Üniter devlet ve Türk kimliği
Ama, koşullu bir evet.
“Ölümsüz ve acısız geçen günler, kendiliğinden, üniter devlete ya da Türk kimliğine ne olacak sorularına yanıt vermiyor” dediler.
Ben, barış süreciyle, Türkiye’de üniter devletin, demokrasi, farklılıklarımız içinde birlikte yaşamak, ve adem-i merkeziyetçilik ilkeleri temelinde güçleneceğini düşünüyorum.
Barış süreci, üniter devlete zarar vermiyor; aksine, üniter devleti güçlendiriyor ve daha güvenli kılıyor.
Bugüne kadar, retorik ya da söylemde güçlü, ama, gerçekte, kutuplaşmış, sorunlarını çözemeyen, çatışmaya dönük, otoriter, vatandaşlarına ve insanlara hak ve özgürlükler temelinde yaklaşmayan bir üniter devletimiz vardı.

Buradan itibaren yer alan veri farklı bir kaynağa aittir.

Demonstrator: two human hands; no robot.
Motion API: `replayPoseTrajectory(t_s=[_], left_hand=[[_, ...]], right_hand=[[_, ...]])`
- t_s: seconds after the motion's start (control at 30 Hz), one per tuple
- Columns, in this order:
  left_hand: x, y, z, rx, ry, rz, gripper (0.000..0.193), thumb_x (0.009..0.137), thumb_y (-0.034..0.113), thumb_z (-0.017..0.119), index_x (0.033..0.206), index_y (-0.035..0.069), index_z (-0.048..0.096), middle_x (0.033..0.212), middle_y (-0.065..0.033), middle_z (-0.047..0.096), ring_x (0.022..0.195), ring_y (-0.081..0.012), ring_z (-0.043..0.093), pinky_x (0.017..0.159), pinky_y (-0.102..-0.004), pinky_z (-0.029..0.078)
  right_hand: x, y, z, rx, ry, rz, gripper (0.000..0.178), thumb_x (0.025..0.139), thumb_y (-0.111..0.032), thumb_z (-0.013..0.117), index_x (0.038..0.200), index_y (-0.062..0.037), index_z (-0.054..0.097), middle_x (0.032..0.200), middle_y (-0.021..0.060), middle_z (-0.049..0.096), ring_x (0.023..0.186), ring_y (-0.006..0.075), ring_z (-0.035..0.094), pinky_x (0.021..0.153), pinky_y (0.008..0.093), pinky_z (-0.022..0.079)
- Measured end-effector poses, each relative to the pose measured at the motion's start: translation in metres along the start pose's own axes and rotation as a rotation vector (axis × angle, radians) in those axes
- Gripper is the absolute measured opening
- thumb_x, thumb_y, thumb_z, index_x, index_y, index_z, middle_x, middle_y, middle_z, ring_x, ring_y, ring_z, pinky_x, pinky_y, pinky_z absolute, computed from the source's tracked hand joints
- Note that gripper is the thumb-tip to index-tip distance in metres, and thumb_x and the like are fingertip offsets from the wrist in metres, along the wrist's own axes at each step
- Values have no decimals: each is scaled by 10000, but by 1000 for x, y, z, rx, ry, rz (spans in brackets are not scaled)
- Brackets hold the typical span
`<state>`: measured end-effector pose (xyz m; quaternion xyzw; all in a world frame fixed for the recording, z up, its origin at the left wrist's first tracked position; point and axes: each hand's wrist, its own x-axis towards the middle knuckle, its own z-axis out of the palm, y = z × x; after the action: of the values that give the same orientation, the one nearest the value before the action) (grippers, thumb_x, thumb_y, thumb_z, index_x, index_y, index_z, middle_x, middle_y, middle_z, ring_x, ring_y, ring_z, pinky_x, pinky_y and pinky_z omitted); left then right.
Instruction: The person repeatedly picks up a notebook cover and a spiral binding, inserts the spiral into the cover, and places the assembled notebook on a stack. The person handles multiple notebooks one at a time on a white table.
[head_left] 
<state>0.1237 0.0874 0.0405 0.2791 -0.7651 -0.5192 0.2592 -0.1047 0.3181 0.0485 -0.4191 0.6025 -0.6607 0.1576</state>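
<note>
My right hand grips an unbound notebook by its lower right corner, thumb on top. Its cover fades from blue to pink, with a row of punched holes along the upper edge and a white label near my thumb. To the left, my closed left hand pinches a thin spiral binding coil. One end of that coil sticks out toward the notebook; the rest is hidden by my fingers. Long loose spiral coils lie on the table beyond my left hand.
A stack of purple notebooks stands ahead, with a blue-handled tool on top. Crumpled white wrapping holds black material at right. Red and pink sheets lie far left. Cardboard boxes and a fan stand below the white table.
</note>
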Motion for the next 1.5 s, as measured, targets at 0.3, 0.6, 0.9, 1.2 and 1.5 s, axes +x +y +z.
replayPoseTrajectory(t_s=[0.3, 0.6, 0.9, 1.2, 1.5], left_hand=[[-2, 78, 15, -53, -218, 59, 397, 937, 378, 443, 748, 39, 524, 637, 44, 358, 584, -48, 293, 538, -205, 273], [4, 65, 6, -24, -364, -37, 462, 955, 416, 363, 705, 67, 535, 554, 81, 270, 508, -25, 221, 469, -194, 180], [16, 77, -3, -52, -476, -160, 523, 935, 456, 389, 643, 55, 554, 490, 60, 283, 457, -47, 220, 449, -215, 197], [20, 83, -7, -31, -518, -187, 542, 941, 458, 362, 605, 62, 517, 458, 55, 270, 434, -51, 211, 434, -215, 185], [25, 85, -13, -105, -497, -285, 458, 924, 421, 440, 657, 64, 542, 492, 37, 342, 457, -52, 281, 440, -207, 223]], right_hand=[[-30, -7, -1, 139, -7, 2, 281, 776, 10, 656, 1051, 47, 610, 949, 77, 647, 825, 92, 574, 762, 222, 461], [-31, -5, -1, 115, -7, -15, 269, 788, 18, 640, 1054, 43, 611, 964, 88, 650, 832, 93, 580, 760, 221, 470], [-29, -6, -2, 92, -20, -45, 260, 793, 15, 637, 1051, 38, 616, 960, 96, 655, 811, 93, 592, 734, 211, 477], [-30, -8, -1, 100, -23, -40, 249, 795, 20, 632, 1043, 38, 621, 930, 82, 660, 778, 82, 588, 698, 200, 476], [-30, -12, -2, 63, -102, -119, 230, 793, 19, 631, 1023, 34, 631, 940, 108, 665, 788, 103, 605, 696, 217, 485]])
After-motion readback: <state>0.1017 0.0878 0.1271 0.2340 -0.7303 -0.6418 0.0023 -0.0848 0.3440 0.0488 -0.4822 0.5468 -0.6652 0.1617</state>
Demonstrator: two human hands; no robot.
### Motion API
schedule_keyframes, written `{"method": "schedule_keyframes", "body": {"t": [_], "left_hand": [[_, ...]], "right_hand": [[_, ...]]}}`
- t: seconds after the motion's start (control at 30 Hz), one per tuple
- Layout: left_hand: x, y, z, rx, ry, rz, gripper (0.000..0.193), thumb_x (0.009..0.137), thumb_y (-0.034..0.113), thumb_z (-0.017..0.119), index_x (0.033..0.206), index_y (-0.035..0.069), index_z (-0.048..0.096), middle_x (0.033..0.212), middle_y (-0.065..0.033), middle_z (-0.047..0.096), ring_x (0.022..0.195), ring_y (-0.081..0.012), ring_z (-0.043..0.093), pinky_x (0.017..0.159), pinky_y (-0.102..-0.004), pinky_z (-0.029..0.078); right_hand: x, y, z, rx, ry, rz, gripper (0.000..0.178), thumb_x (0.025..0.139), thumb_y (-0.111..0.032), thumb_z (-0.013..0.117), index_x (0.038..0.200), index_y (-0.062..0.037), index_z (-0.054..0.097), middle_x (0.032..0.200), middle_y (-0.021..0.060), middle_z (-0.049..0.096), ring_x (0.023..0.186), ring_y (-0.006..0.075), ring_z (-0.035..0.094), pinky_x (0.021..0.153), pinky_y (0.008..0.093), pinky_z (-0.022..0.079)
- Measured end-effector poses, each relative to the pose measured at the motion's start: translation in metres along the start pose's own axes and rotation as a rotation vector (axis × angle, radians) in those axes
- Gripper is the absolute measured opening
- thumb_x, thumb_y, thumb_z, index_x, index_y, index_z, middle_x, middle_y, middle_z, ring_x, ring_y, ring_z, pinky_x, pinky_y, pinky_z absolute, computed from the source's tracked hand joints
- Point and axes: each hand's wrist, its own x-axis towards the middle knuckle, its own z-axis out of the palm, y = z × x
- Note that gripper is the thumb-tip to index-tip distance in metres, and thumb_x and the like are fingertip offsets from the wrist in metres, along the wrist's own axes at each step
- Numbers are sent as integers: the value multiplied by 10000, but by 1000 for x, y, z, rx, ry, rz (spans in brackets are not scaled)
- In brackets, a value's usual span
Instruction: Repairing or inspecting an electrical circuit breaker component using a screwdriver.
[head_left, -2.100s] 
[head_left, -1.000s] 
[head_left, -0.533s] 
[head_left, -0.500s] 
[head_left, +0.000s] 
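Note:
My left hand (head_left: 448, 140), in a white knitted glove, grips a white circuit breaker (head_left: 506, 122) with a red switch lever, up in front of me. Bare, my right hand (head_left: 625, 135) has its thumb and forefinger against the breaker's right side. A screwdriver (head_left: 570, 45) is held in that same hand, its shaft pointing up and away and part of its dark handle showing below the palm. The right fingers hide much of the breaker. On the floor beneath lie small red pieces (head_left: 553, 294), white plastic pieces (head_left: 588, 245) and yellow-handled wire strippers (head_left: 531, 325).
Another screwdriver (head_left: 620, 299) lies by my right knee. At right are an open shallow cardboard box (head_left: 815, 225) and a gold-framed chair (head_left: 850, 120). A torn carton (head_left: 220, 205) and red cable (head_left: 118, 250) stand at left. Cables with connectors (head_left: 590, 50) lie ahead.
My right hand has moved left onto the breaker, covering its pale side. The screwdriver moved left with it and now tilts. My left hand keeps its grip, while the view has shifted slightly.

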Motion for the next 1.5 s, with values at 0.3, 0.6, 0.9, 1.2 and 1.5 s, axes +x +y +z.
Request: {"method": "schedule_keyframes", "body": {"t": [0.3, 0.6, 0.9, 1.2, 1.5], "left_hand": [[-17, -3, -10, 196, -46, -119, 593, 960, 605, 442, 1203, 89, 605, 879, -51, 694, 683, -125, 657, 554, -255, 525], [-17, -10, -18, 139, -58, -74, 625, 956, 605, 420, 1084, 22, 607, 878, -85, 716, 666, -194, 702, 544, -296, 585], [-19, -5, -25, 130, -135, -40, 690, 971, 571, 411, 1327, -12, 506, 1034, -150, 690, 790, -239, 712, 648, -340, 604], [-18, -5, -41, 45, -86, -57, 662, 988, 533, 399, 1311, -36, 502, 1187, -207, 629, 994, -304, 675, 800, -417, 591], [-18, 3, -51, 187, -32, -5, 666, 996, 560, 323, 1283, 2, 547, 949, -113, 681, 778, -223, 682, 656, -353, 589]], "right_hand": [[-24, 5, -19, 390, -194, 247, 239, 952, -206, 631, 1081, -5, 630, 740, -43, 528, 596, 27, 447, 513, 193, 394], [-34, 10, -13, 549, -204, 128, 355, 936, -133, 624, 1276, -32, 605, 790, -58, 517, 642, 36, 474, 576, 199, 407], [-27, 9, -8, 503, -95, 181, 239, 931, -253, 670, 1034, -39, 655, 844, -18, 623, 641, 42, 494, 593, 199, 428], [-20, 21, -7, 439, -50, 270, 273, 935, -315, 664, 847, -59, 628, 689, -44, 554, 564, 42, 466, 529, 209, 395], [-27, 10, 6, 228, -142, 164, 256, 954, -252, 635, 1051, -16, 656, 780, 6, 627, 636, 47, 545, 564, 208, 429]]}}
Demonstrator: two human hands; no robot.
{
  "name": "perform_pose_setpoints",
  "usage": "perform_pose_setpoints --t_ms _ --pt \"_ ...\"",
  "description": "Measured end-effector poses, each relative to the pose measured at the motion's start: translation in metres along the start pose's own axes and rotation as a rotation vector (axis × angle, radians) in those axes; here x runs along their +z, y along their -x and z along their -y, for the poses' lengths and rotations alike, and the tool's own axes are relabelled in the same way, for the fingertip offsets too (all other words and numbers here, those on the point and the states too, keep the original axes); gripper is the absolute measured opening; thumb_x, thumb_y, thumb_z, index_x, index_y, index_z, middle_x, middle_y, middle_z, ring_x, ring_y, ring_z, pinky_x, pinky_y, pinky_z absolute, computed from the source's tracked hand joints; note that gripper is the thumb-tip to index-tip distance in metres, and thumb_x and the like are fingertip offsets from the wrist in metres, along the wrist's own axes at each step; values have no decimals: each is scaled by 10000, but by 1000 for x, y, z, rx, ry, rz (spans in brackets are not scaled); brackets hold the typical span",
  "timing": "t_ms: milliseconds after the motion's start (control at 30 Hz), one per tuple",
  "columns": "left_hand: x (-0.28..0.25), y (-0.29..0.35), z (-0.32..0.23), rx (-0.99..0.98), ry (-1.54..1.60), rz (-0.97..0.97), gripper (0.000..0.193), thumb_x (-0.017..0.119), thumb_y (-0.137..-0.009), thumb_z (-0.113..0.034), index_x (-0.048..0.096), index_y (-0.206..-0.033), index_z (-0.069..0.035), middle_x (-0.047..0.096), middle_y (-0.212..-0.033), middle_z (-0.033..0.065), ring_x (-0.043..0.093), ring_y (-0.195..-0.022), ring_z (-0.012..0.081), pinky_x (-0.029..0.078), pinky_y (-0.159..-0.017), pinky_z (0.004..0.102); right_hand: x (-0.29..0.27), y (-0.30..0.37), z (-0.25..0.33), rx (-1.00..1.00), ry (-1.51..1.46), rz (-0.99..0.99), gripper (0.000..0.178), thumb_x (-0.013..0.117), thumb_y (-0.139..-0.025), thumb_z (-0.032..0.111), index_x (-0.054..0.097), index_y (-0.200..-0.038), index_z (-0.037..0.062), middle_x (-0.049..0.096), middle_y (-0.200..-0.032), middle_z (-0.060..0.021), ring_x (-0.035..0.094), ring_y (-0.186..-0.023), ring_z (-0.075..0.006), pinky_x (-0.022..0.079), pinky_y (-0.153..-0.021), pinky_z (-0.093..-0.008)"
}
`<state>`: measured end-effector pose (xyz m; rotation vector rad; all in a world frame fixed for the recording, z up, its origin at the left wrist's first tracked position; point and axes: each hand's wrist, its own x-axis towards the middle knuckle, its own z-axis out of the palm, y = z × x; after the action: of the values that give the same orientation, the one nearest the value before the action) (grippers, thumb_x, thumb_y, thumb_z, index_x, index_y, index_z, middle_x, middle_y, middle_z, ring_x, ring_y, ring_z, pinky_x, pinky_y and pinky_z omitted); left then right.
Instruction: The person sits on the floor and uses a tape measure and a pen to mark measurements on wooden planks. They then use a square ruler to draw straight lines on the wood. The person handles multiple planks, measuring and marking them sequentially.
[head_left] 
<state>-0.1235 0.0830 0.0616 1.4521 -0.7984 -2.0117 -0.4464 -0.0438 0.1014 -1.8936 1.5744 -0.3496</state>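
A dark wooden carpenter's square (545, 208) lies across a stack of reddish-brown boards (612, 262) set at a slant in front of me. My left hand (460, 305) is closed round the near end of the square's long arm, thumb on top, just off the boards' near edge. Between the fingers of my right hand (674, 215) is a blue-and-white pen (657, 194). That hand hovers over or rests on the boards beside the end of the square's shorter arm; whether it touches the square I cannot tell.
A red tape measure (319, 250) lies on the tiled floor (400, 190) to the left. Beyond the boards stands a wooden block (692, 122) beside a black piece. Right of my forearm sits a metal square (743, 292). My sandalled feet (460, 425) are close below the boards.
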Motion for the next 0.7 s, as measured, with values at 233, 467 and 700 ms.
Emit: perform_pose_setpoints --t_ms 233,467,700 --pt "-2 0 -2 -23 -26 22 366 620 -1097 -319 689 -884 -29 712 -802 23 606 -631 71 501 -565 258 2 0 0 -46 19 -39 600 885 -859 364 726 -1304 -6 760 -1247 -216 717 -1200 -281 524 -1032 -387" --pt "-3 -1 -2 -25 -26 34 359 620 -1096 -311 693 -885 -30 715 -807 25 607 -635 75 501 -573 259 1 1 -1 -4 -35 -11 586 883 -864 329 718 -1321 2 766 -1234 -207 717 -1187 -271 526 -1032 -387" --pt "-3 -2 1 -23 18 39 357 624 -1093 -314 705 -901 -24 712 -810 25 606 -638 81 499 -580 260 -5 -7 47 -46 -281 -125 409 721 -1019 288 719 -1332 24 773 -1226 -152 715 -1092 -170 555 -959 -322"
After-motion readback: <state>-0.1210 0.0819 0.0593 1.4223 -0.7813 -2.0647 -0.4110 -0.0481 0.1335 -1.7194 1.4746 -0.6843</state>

Eğer barış sürecinden demokrasiye geçersek, o zaman, insan haklarına saygılı, vatandaşlarına eşit mesafede yaklaşan, adem-i merkeziyetçiliği benimsemiş ve demokratik bir üniter devlete sahip olacağız.
İstikrarlı, güçlü, güvenli, sorun çözen, adaletli ve demokratik bir üniter devlet.
Aynı şeklide, Türk kimliğine de bir şey olmayacak. Niye olsun ki? Bu ülkede insanların Türk kimliğiyle sorunları yok ki.
Herkes, kendi kimliği içinde, eşit vatandaş olmak istiyor.
Eşit Türkiye Cumhuriyeti vatandaşları olarak, birbirimizle ve devletle ilişkiye gireceğiz.
Ama, kimliklerimizi koruyacağız ve yaşatacağız.
Farklılıklarımız içinde birlikte yaşarken, ortak dilimiz, “eşit vatandaşlık” olacak.
Türkiye Cumhuriyeti’nin, eşit haklara, özgürlüklere ve sorumluluklara sahip vatandaşları olacağız.
Eşit olmaktan korkmayalım.
Barış süreci, kazan-kaybet süreci değil; aksine, kazan-kazan süreci.
Hepimizin, Türkiye’nin kazandığı bir süreç.